About this task: Copy every line of the data exactly, leaving nothing out.

Dataset section:
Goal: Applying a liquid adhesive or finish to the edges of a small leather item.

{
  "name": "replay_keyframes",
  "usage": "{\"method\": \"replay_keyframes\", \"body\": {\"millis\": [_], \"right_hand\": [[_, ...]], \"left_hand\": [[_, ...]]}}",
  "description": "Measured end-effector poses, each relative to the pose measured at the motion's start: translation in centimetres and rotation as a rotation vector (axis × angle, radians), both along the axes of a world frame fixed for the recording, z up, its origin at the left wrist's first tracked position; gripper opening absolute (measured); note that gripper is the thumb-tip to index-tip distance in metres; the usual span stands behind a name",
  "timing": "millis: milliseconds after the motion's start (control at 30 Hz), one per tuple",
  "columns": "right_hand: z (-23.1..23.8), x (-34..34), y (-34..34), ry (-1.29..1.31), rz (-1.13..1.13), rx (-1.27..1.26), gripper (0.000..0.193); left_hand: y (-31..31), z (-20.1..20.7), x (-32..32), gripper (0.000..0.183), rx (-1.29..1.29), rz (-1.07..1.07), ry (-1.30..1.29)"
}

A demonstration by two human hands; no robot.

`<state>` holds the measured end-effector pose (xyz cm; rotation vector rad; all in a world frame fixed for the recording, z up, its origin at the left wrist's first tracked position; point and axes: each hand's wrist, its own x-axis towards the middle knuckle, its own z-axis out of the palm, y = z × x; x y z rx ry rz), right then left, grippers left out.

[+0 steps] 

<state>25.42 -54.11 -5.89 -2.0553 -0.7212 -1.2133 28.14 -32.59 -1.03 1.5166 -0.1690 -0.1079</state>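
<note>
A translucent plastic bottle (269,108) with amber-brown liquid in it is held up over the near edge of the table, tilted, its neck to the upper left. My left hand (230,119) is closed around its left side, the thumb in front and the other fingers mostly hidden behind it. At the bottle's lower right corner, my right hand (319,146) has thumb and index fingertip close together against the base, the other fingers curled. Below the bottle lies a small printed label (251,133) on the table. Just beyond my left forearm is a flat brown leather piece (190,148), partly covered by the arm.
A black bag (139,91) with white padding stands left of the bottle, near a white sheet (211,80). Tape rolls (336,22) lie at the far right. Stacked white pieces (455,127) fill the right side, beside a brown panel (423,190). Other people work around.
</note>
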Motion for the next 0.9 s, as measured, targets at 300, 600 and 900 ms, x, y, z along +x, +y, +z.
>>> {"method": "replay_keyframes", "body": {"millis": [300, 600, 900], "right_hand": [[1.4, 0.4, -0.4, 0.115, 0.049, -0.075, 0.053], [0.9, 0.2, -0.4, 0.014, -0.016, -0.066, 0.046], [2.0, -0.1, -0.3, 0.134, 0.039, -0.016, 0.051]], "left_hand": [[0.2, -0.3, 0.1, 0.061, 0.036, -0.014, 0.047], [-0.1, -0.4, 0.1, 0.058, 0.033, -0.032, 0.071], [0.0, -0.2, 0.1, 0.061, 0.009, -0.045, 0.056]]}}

Answer to the problem:
Goal: Applying a liquid adhesive or finish to the edges of a small leather item.

{
  "name": "replay_keyframes",
  "usage": "{\"method\": \"replay_keyframes\", \"body\": {\"millis\": [_], \"right_hand\": [[_, ...]], \"left_hand\": [[_, ...]]}}",
  "description": "Measured end-effector poses, each relative to the pose measured at the motion's start: translation in centimetres and rotation as a rotation vector (axis × angle, radians), both along the axes of a world frame fixed for the recording, z up, its origin at the left wrist's first tracked position; gripper opening absolute (measured); note that gripper is the thumb-tip to index-tip distance in metres; the usual span stands behind a name",
  "timing": "millis: milliseconds after the motion's start (control at 30 Hz), one per tuple",
  "columns": "right_hand: z (-23.1..23.8), x (-34..34), y (-34..34), ry (-1.29..1.31), rz (-1.13..1.13), rx (-1.27..1.26), gripper (0.000..0.193); left_hand: y (-31..31), z (-20.1..20.7), x (-32..32), gripper (0.000..0.183), rx (-1.29..1.29), rz (-1.07..1.07), ry (-1.30..1.29)"
}

A demonstration by two human hands; no robot.

`<state>` holds the measured end-effector pose (xyz cm; rotation vector rad; all in a world frame fixed for the recording, z up, its origin at the left wrist's first tracked position; point and axes: each hand's wrist, its own x-axis towards the middle knuckle, its own z-axis out of the palm, y = z × x; x y z rx ry rz), right then left, grippers left out.

[+0 steps] 

<state>25.42 -54.11 -5.89 -2.0553 -0.7212 -1.2133 28.14 -32.59 -1.03 1.5166 -0.1690 -0.1079</state>
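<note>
A translucent plastic bottle (269,108) with amber-brown liquid in it is held up over the near edge of the table, tilted, its neck to the upper left. My left hand (230,119) is closed around its left side, the thumb in front and the other fingers mostly hidden behind it. At the bottle's lower right corner, my right hand (319,146) has thumb and index fingertip close together against the base, the other fingers curled. Below the bottle lies a small printed label (251,133) on the table. Just beyond my left forearm is a flat brown leather piece (190,148), partly covered by the arm.
A black bag (139,91) with white padding stands left of the bottle, near a white sheet (211,80). Tape rolls (336,22) lie at the far right. Stacked white pieces (455,127) fill the right side, beside a brown panel (423,190). Other people work around.
</note>
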Motion for the next 0.9 s, as measured, targets at 300, 600 and 900 ms, x, y, z along +x, +y, +z.
>>> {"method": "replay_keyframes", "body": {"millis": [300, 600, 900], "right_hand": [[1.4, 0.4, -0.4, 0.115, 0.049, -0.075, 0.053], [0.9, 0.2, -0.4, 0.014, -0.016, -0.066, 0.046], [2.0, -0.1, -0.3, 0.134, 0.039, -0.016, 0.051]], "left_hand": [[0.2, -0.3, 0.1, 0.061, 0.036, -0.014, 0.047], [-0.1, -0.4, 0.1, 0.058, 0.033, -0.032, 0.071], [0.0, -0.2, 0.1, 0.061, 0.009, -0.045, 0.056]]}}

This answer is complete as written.